• [Task item]
Print each line below verbatim, skipping every picture.

• [Dataset content]
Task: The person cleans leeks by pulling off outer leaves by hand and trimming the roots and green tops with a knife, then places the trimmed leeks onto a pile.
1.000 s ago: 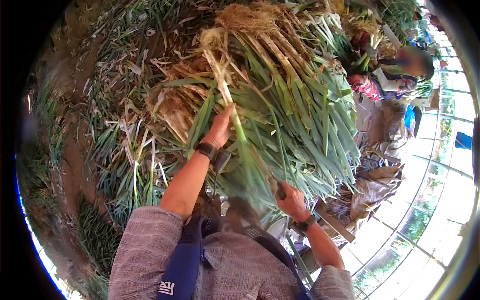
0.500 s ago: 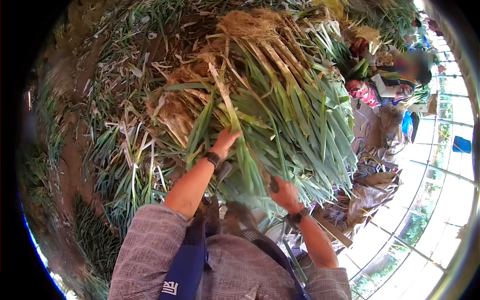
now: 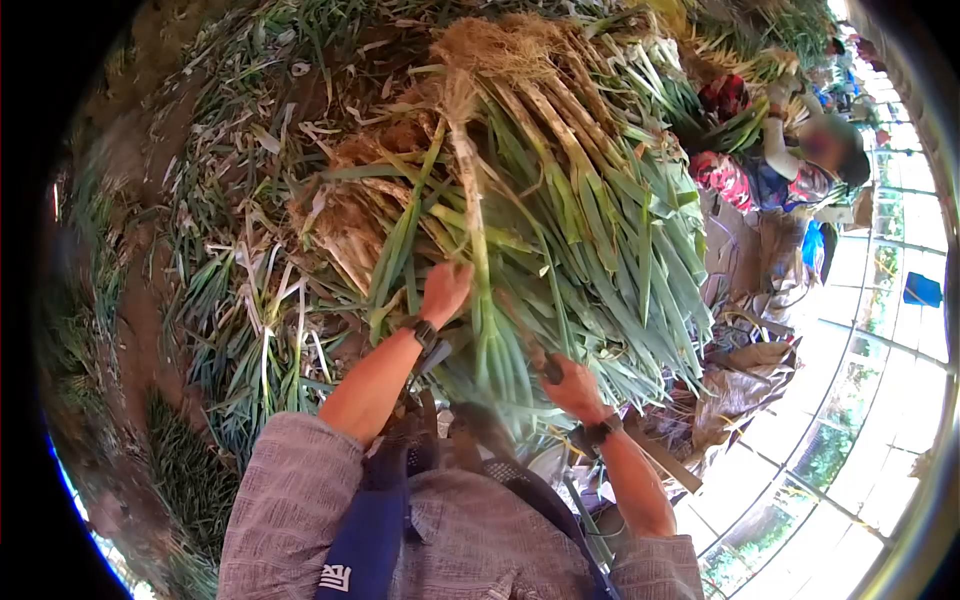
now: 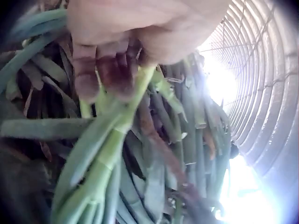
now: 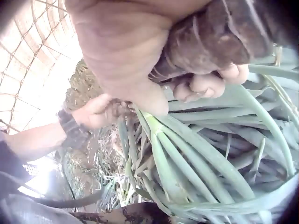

• [Reply]
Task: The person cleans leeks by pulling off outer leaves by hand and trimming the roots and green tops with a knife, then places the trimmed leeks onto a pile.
1.000 s ago: 
0.500 s ago: 
now: 
now: 
now: 

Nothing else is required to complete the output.